Los Alamos National Labs with logo 2021

Threatened and Endangered Species at LANL

The Threatened and Endangered Species Habitat Management Plan for Los Alamos National Laboratory provides a management strategy for compliance with the Endangered Species Act.
February 2, 2015
Adult Mexican Spotted Owl

Adult Mexican Spotted Owl recorded in 2010.

Contact  

  • Environmental Communication & Public Involvement
  • P.O. Box 1663 MS K491
  • Los Alamos, NM 87545
  • (505) 667-3792
  • Email
The Habitat Management Plan details how threatened and endangered species and their habitats are managed at LANL.

The Threatened and Endangered Species Habitat Management Plan for Los Alamos National Laboratory provides a management strategy for compliance with the Endangered Species Act. It details how threatened and endangered species and their habitats are managed at LANL and contains site plans for federally listed threatened or endangered species with a moderate or high probability of occurring on LANL property.

The following federally listed threatened or endangered species currently have site plans at LANL:

  • Jemez Mountains Salamander (Plethodon neomexicanus)
  • Mexican Spotted Owl (Strix occidentalis lucida)
  • Southwestern Willow Flycatcher (Empidonax trailii extimus)
Learn more about the Jemez Mountains Salamander
 Jemez Mountains Salamander

The Jemez Mountains salamander was listed as “endangered” under the Endangered Species Act in 2013. It is endemic to the Jemez Mountains.

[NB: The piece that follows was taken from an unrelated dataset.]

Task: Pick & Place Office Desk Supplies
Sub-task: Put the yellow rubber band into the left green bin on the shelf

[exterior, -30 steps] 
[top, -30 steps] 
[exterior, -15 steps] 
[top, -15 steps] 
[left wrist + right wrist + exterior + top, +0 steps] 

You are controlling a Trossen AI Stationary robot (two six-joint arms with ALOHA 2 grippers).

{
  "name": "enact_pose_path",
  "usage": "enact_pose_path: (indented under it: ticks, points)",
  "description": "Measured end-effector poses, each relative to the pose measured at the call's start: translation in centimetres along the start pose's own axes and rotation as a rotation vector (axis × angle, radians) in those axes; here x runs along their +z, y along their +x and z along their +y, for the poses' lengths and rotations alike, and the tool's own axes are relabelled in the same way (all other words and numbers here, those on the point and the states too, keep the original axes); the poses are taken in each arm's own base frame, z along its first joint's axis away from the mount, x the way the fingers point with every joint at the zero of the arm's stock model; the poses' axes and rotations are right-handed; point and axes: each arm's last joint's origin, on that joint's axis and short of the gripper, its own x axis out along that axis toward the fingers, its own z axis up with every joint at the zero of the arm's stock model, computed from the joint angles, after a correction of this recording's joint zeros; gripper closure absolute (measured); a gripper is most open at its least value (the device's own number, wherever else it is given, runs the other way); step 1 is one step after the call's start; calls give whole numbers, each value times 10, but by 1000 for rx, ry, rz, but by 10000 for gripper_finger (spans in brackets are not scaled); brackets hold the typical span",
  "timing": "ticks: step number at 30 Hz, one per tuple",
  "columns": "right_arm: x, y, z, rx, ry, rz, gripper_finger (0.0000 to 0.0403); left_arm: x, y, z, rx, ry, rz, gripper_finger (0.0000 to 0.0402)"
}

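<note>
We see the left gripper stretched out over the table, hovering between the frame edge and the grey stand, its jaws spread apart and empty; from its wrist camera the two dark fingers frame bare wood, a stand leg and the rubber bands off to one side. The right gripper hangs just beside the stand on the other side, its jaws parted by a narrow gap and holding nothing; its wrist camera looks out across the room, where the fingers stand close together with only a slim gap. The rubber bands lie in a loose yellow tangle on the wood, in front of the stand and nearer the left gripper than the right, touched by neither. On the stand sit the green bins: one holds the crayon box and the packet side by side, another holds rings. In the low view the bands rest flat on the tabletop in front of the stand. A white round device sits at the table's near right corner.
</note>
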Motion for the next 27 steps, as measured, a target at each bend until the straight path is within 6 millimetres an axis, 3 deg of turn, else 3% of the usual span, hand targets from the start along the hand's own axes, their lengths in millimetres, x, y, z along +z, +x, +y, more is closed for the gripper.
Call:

This strictly terrestrial, lungless salamander inhabits high elevation, moist, mixed conifer forests with high canopy cover.

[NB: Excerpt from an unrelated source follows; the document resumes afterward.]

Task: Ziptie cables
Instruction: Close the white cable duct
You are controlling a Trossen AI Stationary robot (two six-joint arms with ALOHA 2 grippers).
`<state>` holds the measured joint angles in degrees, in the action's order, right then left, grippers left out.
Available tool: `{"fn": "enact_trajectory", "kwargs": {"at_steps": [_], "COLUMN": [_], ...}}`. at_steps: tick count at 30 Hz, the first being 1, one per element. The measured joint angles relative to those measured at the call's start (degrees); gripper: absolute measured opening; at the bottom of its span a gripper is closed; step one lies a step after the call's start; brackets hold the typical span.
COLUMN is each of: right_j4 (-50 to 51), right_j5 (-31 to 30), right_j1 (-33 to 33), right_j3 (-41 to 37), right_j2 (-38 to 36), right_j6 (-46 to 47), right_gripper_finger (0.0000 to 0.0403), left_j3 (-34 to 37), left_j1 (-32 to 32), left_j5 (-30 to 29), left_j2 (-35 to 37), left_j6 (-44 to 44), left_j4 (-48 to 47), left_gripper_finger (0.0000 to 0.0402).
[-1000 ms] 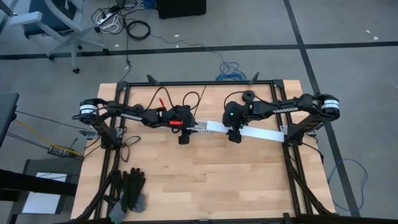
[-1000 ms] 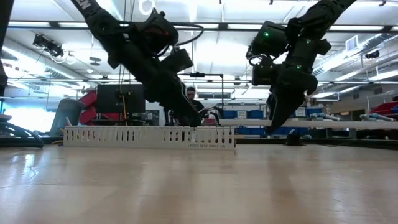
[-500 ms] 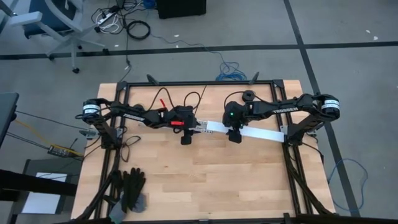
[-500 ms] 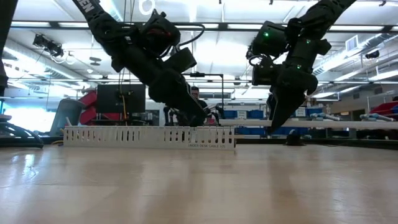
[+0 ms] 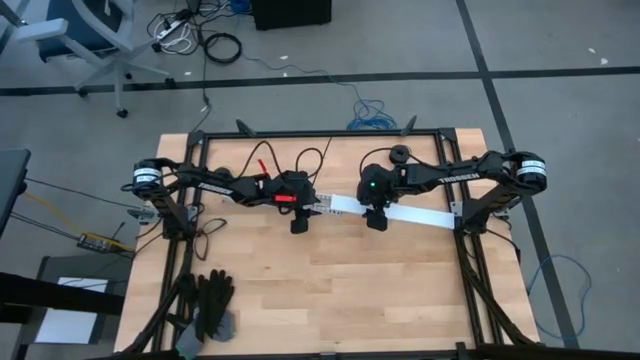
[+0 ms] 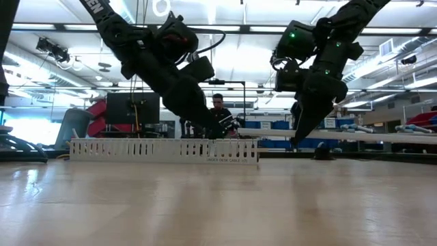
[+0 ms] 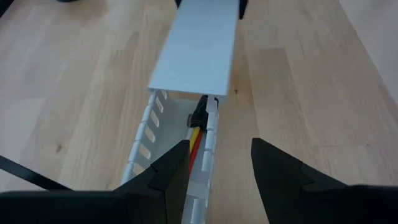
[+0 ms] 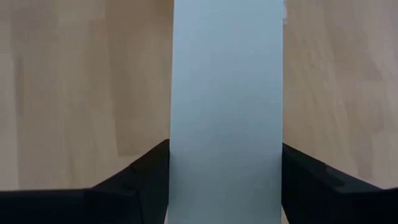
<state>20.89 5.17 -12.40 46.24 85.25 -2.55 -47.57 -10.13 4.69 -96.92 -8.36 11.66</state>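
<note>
On your left, the left gripper (image 5: 297, 222) sits just left of table centre, fingers (image 7: 168, 177) spread either side of the slotted channel's (image 7: 146, 146) right wall, which stands between them; whether they pinch it you cannot tell. The cables (image 7: 198, 138), red and yellow with a small dark plug end, lie inside that channel, running toward twelve o'clock from the gripper and vanishing under the flat white cover (image 7: 199, 46). No zip tie shows anywhere.

Moving right, the cover strip (image 5: 400, 211) runs from the channel's end out toward three o'clock. The right gripper (image 8: 225, 180) is clamped on it, one finger touching each long edge, and in the low view the strip hangs level above the table (image 6: 218, 205) rather than resting.

What could go wrong, in my judgement:
- If you slide the cover further over the channel, it may catch the plug end and bunch or drag the cables.
- The strip is long and held at one spot; a quick move may let it twist or slip from the fingers.
- The two grippers are near each other, so closing in risks a bump.
- If the left fingers shut on the thin slotted wall, it may bend.
</note>
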Motion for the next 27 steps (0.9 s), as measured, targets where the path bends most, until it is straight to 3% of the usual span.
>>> {"fn": "enact_trajectory", "kwargs": {"at_steps": [16,27], "right_j4": [-1.0,-2.2], "right_j5": [0.5,0.9], "right_j1": [0.0,0.1], "right_j3": [0.0,0.0], "right_j2": [0.0,0.0], "right_j6": [-0.1,-0.1], "right_gripper_finger": [0.0232,0.0258], "left_j3": [0.0,0.0], "left_j1": [0.0,0.0], "left_j5": [0.0,0.0], "left_j2": [0.0,0.0], "left_j6": [1.2,1.4], "left_j4": [0.0,0.0], "left_gripper_finger": [0.0148,0.0148]}}
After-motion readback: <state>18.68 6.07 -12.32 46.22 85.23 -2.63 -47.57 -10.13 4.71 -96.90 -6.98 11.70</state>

At LANL, there are nine areas of environmental interest identified as Jemez Mountains salamander habitat.

The primary threats to the Jemez Mountains salamander on LANL property are habitat loss and degradation from wildland fires, development, and recreational impacts. Another potential threat is the spread of fungal disease from other geographically widespread amphibians.

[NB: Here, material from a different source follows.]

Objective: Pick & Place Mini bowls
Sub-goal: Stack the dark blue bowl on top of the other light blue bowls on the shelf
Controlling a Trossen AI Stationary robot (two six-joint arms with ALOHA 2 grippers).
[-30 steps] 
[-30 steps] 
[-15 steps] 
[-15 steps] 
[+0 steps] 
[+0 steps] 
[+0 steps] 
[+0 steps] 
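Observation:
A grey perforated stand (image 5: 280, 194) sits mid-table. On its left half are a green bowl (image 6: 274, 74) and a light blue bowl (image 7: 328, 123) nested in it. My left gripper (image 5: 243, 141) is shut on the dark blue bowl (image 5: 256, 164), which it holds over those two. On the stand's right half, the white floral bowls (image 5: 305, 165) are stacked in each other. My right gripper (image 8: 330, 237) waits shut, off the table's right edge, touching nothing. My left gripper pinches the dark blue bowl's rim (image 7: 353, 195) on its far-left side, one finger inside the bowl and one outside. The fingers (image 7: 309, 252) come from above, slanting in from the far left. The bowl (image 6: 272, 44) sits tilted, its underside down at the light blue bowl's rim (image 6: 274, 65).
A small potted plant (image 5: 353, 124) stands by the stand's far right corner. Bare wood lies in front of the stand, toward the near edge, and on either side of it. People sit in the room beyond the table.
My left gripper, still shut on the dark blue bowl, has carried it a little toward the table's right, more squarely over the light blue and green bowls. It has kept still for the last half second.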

Learn more about the Mexican Spotted Owl
Mexican Spotted Owl

The Mexican spotted owl was listed as “threatened” under the Endangered Species Act in 1993. It is the only subspecies of spotted owl recognized in New Mexico and generally inhabits mixed conifer and ponderosa pine forests in mountains and canyons. A mated pair of adult spotted owls may use general nesting areas throughout their greater than 15-year lifespan.

At LANL there are five areas of environmental interest identified as Mexican spotted owl habitat.

The primary threats to Mexican spotted owl on LANL property are impacts to habitat quality from LANL operations, undeveloped habitat conversion, and noise disturbance during the breeding season.

Learn more about the Southwestern Willow Flycatcher
Southwestern Willow Flycatcher

The Southwestern Willow Flycatcher was listed as “endangered” under the Endangered Species Act in 1995. The species breeds only in dense riparian habitats in the southwestern United States. In New Mexico, it is found primarily along the Gila River and Rio Grande. It is vulnerable to the loss, fragmentation, and modification of riparian breeding habitat, including the removal of exotic vegetation along the Rio Grande, where nesting in salt cedar is a regular occurrence.

At LANL, there is one area of environmental interest managed as Southwestern Willow Flycatcher habitat under the Habitat Management Plan.